If you constantly complete transfers and initiate new transfers of various sizes, there is some latency involved and there maximum bandwidth decreases.

 

Same with memory chips. 

GDDR5, 6 and even HBM aren't simple things.

The gpu chip requests for some data from a specific location from RAM, but it takes some amount of time (let's say 10ms - hugely inflated, bogus numbers just to make it easier for you to understand) from the moment the gpu chip tells each memory chip that it wants to read data from a location in the ram chip, until the start of the data is available on the memory chips pins.

Once the data is there, the memory chips are prepared to send a relatively large chunk of data to the gpu chip with much smaller delays, very fast.

So for example, let's say each memory chip is arranged in rows of 32 KB (let's say a 1 GB memory chip is arranged in 32768 rows x 32 KB per row of data) and you have 8 memory chips ( 8 GB in total on the video card) and the gpu chip wants to read a 200 KB chunk of data from the memory chips.

The gpu chip sends command to first chip to give him data starting from 0 KB, second chip to give data starting from 32 KB, 3rd chip to give data starting from 96 KB and so on ... but being only 200 KB , the sixth chip is programmed to give data starting from 192 KB to 224 KB and chips 7 and 8 are basically not used because the file is only 200 KB in size.
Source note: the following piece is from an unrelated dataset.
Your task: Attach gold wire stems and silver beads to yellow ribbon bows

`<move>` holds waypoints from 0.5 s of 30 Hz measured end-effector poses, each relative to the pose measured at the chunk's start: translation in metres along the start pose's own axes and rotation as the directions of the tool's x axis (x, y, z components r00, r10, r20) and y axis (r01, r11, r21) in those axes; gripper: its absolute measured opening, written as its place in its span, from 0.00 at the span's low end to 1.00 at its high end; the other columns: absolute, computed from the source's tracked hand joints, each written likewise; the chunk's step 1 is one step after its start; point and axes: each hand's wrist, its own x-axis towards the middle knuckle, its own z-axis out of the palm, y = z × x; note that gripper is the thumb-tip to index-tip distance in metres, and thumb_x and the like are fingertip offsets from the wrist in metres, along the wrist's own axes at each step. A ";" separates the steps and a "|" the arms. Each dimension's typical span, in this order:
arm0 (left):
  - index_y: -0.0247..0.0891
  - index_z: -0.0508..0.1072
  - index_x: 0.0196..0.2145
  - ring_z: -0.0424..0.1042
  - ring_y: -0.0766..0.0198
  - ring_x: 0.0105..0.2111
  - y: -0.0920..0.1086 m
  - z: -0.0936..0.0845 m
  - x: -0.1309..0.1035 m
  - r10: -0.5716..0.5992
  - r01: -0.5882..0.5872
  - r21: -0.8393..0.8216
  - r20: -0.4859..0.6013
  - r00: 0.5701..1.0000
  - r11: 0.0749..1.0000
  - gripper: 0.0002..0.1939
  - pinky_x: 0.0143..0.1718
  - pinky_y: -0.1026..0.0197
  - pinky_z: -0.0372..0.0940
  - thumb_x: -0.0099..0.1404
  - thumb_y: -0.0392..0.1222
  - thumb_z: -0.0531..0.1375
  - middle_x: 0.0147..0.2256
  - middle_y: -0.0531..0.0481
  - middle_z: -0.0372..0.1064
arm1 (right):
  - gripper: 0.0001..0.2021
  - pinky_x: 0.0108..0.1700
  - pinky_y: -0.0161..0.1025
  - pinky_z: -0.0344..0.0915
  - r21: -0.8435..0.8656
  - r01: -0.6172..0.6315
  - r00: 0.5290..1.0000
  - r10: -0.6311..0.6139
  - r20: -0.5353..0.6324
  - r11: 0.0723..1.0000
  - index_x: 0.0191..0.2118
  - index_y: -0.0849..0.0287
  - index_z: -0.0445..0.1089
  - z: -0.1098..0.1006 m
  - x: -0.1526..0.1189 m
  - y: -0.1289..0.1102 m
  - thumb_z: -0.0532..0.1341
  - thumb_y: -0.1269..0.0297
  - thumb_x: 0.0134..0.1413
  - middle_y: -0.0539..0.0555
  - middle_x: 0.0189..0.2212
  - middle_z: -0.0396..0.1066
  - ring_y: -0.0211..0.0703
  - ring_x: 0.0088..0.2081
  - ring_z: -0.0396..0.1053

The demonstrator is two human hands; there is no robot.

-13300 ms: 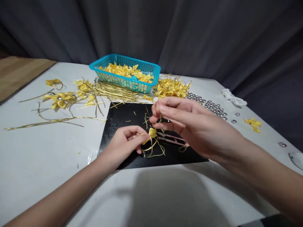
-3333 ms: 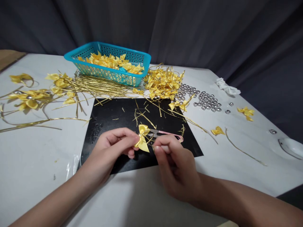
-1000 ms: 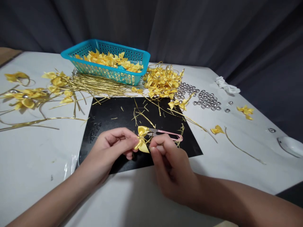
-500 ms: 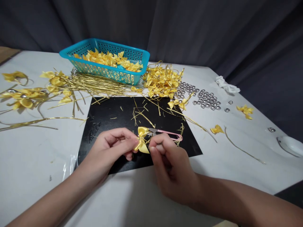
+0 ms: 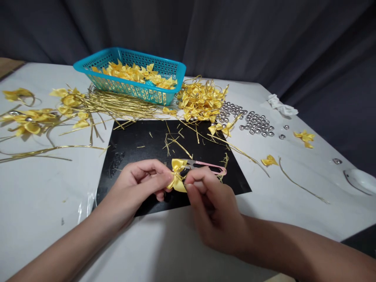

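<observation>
Across from me hangs a dark curtain (image 5: 235,35); on the right of my white table (image 5: 282,196) lies a crumpled white wad (image 5: 282,107) (tissue or cloth, I can't tell).

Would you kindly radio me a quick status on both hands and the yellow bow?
Left hand pinching yellow bow over black mat. Right hand pinched, seemingly on bow's gold cord. Pink-handled snips lying close behind, partly hidden.

No legible text, labels, brands, numbers or signs anywhere.
</observation>
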 end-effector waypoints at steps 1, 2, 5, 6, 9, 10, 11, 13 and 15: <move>0.39 0.74 0.18 0.61 0.76 0.16 0.000 0.000 0.000 0.006 -0.006 0.003 -0.003 1.000 1.000 0.06 0.19 0.74 0.56 0.51 0.37 0.64 0.16 0.57 0.66 | 0.04 0.15 0.26 0.43 -0.006 0.004 1.000 -0.004 -0.004 1.000 0.35 0.59 0.55 0.000 0.000 0.000 0.50 0.75 0.57 0.41 0.15 0.49 0.26 0.14 0.45; 0.39 0.74 0.18 0.61 0.76 0.16 -0.001 0.000 0.000 0.010 -0.010 0.008 -0.007 1.000 1.000 0.06 0.19 0.74 0.56 0.51 0.38 0.64 0.16 0.57 0.66 | 0.04 0.15 0.26 0.42 -0.007 0.004 1.000 -0.004 -0.005 1.000 0.35 0.59 0.55 0.000 0.000 0.000 0.50 0.75 0.57 0.41 0.15 0.50 0.26 0.14 0.45; 0.39 0.74 0.18 0.61 0.76 0.16 -0.002 0.001 0.000 0.025 -0.024 0.025 -0.027 0.999 0.999 0.07 0.19 0.74 0.55 0.51 0.38 0.64 0.16 0.57 0.65 | 0.04 0.15 0.26 0.42 0.018 -0.005 1.000 0.005 0.003 1.000 0.35 0.59 0.55 0.001 0.000 0.001 0.50 0.75 0.57 0.40 0.15 0.48 0.25 0.14 0.45; 0.39 0.74 0.18 0.61 0.76 0.16 -0.002 0.001 -0.001 0.034 -0.033 0.033 -0.029 0.999 0.999 0.07 0.19 0.74 0.55 0.51 0.38 0.64 0.16 0.57 0.65 | 0.04 0.15 0.26 0.42 0.028 -0.009 1.000 0.009 0.014 1.000 0.34 0.59 0.55 0.001 0.000 0.001 0.50 0.75 0.57 0.40 0.15 0.48 0.25 0.14 0.45; 0.39 0.74 0.18 0.61 0.75 0.17 -0.002 0.002 -0.002 0.043 -0.044 0.086 0.011 0.999 0.995 0.06 0.18 0.74 0.55 0.50 0.36 0.65 0.17 0.56 0.66 | 0.05 0.16 0.25 0.43 0.035 0.002 1.000 -0.002 0.022 0.999 0.36 0.59 0.55 0.001 -0.001 0.002 0.50 0.76 0.57 0.40 0.16 0.48 0.25 0.14 0.46; 0.39 0.75 0.18 0.61 0.74 0.17 -0.002 0.002 -0.002 0.037 -0.040 0.105 0.030 0.999 0.994 0.06 0.18 0.73 0.55 0.50 0.36 0.65 0.17 0.56 0.67 | 0.05 0.17 0.25 0.43 0.037 0.014 1.000 -0.015 0.018 0.999 0.36 0.59 0.55 0.001 -0.001 0.002 0.50 0.76 0.57 0.40 0.16 0.49 0.25 0.14 0.46; 0.39 0.75 0.19 0.61 0.74 0.17 -0.002 0.003 -0.002 0.029 -0.034 0.118 0.045 0.999 0.992 0.05 0.18 0.73 0.55 0.50 0.36 0.65 0.17 0.55 0.67 | 0.05 0.17 0.25 0.43 0.041 0.028 1.000 -0.028 0.012 0.999 0.37 0.59 0.55 0.001 -0.001 0.002 0.50 0.76 0.57 0.40 0.16 0.49 0.24 0.15 0.46; 0.40 0.75 0.19 0.62 0.73 0.17 -0.002 0.003 -0.002 0.017 -0.024 0.117 0.057 0.998 0.993 0.05 0.18 0.73 0.55 0.51 0.37 0.64 0.17 0.55 0.67 | 0.05 0.18 0.25 0.44 0.055 0.045 0.999 -0.046 0.011 0.997 0.38 0.59 0.55 0.001 -0.001 0.002 0.50 0.76 0.57 0.40 0.17 0.49 0.24 0.15 0.47; 0.40 0.76 0.19 0.63 0.73 0.18 -0.002 0.003 -0.002 0.015 -0.021 0.097 0.059 0.998 0.995 0.05 0.18 0.73 0.55 0.52 0.38 0.64 0.18 0.55 0.68 | 0.05 0.17 0.26 0.44 0.067 0.043 0.999 -0.044 0.014 0.997 0.38 0.59 0.55 0.001 -0.001 0.003 0.50 0.76 0.58 0.41 0.17 0.51 0.25 0.15 0.47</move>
So there's 10ms of waiting until the memory chips come back and say data is ready to be transferred, and then for every Hz/whatever (let's say 0.01ms per transfer) , the memory chip can place 32 bits (4 bytes) on the output pins of the ram chip, so there's 4 bytes x 8 = 32 bytes available to the video card, but the video card can only use 24 bytes of those because memory chips 7 and 8 don't have any meaningful data.

So after 10 ms, it takes 0.01ms to read 24 bytes at a time, so the 200 KB will be transferred in 204800 bytes (200 KB) / 24 bytes per transfer = ~8533  or ~ 853 ms  to read those 200 KB of data.

If you had a chunk of data that was at least 8 memory chips x 32 KB per row of memory chip = 256 KB, then the data may be transferred in shorter time, because data from all 8 memory chips may be used, instead of just 6 chips.

 

So you get that maximum throughput between ram and video card ONLY if you have very big chunks of data and other ideal cases.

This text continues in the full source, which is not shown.